══ Available data

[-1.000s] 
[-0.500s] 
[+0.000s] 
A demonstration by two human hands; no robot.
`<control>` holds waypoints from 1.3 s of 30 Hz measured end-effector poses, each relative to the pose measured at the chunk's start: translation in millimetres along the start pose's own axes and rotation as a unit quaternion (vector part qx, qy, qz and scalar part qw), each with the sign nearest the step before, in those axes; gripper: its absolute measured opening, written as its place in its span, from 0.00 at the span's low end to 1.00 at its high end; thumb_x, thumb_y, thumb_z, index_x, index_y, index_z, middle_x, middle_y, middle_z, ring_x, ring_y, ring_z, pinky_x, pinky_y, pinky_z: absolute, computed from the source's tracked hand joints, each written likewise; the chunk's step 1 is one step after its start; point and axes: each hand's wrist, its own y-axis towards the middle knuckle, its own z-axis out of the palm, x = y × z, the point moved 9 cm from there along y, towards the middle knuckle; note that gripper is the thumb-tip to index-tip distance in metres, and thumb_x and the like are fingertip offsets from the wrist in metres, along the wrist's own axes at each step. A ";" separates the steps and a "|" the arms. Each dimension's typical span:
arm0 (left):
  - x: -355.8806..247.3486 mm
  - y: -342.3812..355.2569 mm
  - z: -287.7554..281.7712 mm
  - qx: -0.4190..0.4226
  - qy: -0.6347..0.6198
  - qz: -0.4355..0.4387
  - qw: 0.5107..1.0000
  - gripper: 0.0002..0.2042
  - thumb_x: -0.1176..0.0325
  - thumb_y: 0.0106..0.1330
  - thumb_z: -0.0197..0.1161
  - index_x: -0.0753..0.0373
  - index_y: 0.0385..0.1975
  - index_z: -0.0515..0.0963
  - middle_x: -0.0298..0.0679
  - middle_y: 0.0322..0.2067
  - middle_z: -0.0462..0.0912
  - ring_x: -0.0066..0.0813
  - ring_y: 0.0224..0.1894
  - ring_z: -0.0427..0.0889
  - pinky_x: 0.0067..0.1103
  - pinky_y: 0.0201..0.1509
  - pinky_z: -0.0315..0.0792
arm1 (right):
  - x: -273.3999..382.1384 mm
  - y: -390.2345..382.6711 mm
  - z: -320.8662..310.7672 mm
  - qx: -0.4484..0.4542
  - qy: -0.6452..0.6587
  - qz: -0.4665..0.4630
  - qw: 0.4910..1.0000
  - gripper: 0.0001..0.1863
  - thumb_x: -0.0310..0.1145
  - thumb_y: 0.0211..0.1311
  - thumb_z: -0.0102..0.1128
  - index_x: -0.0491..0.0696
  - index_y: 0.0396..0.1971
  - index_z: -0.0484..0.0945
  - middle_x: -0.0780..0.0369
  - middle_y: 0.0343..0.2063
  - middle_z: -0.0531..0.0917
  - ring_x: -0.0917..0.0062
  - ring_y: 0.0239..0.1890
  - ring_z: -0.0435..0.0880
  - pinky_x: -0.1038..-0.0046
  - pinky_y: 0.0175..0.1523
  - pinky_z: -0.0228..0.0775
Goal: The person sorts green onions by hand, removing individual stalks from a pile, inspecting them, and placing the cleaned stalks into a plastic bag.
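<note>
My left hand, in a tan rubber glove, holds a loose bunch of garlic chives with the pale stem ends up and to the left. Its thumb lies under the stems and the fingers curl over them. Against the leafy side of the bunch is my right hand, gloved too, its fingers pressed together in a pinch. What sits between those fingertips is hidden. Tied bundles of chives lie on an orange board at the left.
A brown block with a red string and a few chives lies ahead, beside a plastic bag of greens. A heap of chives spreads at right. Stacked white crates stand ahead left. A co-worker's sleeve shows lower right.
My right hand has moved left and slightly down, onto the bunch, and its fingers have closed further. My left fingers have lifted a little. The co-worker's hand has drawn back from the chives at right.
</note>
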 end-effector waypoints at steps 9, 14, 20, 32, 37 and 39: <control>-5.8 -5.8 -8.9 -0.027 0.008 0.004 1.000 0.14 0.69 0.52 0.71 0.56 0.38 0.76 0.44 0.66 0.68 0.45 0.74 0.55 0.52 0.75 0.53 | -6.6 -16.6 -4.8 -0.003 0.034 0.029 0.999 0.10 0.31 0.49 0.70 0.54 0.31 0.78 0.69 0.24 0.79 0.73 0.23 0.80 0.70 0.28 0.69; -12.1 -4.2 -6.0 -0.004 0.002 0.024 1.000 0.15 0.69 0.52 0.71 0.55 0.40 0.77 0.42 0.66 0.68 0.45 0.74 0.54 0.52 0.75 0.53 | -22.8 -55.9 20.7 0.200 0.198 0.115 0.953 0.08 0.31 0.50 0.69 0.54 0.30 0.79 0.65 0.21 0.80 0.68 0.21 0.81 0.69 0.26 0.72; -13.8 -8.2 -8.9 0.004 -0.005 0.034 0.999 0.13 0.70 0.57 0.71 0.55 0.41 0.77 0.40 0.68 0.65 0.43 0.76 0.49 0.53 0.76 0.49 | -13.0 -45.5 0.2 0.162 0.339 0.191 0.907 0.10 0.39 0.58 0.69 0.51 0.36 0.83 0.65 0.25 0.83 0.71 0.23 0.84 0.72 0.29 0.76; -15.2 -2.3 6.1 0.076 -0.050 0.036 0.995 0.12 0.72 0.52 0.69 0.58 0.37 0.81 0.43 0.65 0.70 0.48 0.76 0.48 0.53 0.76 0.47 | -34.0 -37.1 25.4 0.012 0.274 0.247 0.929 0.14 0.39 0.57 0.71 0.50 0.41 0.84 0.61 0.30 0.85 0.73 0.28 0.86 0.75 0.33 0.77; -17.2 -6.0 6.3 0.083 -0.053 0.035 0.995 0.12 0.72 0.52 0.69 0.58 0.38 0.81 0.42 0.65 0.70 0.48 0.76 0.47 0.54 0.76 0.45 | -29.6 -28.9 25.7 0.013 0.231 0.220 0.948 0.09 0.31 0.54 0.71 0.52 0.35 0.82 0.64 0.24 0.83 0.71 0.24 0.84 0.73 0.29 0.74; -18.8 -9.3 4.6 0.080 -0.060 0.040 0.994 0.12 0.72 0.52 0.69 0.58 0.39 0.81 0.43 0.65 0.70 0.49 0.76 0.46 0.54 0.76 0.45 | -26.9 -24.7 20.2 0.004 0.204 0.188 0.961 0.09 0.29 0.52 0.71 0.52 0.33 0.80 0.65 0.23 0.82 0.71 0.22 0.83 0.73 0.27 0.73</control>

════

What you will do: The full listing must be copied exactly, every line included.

Answer to the exercise:
[-1.000s] 
[-0.500s] 
[+0.000s] 
A demonstration by two human hands; no robot.
`<control>` holds waypoints from 1.3 s of 30 Hz measured end-effector poses, each relative to the pose measured at the chunk's start: translation in millimetres along the start pose's own axes and rotation as a unit quaternion (vector part qx, qy, qz and scalar part qw), each with the sign nearest the step before, in those axes; gripper: its absolute measured opening, written as its place in its span, from 0.00 at the span's low end to 1.00 at its high end; thumb_x, thumb_y, thumb_z, index_x, index_y, index_z, middle_x, middle_y, middle_z, ring_x, ring_y, ring_z, pinky_x, pinky_y, pinky_z: absolute, computed from the source's tracked hand joints, each written likewise; the chunk's step 1 is one step after its start; point and axes: each hand's wrist, its own y-axis towards the middle knuckle, its own z-axis out of the palm, x = y × z, the point moved 9 cm from there along y, towards the middle knuckle; note that gripper is the thumb-tip to index-tip distance in metres, and thumb_x and the like are fingertip offsets from the wrist in metres, along the wrist's own axes at each step. A ";" separates the steps and a "|" the arms. Each dimension's typical span:
arm0 (left):
  - x: -355.8806..247.3486 mm
  - y: -342.3812..355.2569 mm
  - z: -287.7554..281.7712 mm
  - qx: -0.4190..0.4226
  - qy: -0.6347..0.6198
  - qz: -0.4355..0.4387
  - qw: 0.5107..1.0000
  - gripper: 0.0002..0.2042
  - thumb_x: -0.1176..0.0325
  - thumb_y: 0.0106..0.1330
  - thumb_z: -0.0197..0.1161
  - index_x: -0.0753..0.0373
  - index_y: 0.0385..0.1975
  - index_z: -0.0515..0.0963
  - middle_x: -0.0298..0.0679
  - middle_y: 0.0322..0.2067
  - middle_z: -0.0462..0.0912
  - ring_x: -0.0066..0.0813
  - ring_y: 0.0224..0.1894
  - ring_z: -0.0427..0.0889
  - pinky_x: 0.0067..0.1103
  - pinky_y: 0.0201..0.1509
  - pinky_z: -0.0315..0.0792
arm1 (right):
  - x: -273.3999..382.1384 mm
  - y: -390.2345..382.6711 mm
  - z: -320.8662..310.7672 mm
  - qx: -0.4484..0.4542
  - qy: -0.6452..0.6587
  - qz: -0.4665..0.4630
  - qw: 0.4910..1.0000
  - gripper: 0.0001..0.1863
  - thumb_x: -0.0310..0.1145
  - thumb_y: 0.0211..0.1311
  - thumb_z: -0.0102..0.1128
  - index_x: -0.0491..0.0696
  - index_y: 0.0396..0.1971
  - index_z: -0.0484..0.0945
  - middle_x: -0.0780..0.0369
  - middle_y: 0.0343..0.2063
  - middle_z: -0.0531..0.0917
  - ring_x: -0.0917..0.0062
  - ring_y: 0.0239..0.1890
  - ring_z: -0.0435..0.0880
  - pinky_x: -0.1038..-0.0046
  - pinky_y: 0.0175..0.1523
  - pinky_z: -0.0228..0.0775
Goal: The person sorts green onions by hand, removing individual stalks from a pile, inspecting them, and placing the cleaned stalks into a plastic bag.
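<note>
My left hand, in a tan rubber glove, holds a loose bunch of garlic chives with the pale stem ends up and to the left. Its thumb lies under the stems and the fingers curl over them. Against the leafy side of the bunch is my right hand, gloved too, its fingers pressed together in a pinch. What sits between those fingertips is hidden. Tied bundles of chives lie on an orange board at the left.
A brown block with a red string and a few chives lies ahead, beside a plastic bag of greens. A heap of chives spreads at right. Stacked white crates stand ahead left. A co-worker's sleeve shows lower right.
My right hand has moved left and slightly down, onto the bunch, and its fingers have closed further. My left fingers have lifted a little. The co-worker's hand has drawn back from the chives at right.
</note>
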 end-effector waypoints at steps 9, 14, 20, 32, 37 and 39: <control>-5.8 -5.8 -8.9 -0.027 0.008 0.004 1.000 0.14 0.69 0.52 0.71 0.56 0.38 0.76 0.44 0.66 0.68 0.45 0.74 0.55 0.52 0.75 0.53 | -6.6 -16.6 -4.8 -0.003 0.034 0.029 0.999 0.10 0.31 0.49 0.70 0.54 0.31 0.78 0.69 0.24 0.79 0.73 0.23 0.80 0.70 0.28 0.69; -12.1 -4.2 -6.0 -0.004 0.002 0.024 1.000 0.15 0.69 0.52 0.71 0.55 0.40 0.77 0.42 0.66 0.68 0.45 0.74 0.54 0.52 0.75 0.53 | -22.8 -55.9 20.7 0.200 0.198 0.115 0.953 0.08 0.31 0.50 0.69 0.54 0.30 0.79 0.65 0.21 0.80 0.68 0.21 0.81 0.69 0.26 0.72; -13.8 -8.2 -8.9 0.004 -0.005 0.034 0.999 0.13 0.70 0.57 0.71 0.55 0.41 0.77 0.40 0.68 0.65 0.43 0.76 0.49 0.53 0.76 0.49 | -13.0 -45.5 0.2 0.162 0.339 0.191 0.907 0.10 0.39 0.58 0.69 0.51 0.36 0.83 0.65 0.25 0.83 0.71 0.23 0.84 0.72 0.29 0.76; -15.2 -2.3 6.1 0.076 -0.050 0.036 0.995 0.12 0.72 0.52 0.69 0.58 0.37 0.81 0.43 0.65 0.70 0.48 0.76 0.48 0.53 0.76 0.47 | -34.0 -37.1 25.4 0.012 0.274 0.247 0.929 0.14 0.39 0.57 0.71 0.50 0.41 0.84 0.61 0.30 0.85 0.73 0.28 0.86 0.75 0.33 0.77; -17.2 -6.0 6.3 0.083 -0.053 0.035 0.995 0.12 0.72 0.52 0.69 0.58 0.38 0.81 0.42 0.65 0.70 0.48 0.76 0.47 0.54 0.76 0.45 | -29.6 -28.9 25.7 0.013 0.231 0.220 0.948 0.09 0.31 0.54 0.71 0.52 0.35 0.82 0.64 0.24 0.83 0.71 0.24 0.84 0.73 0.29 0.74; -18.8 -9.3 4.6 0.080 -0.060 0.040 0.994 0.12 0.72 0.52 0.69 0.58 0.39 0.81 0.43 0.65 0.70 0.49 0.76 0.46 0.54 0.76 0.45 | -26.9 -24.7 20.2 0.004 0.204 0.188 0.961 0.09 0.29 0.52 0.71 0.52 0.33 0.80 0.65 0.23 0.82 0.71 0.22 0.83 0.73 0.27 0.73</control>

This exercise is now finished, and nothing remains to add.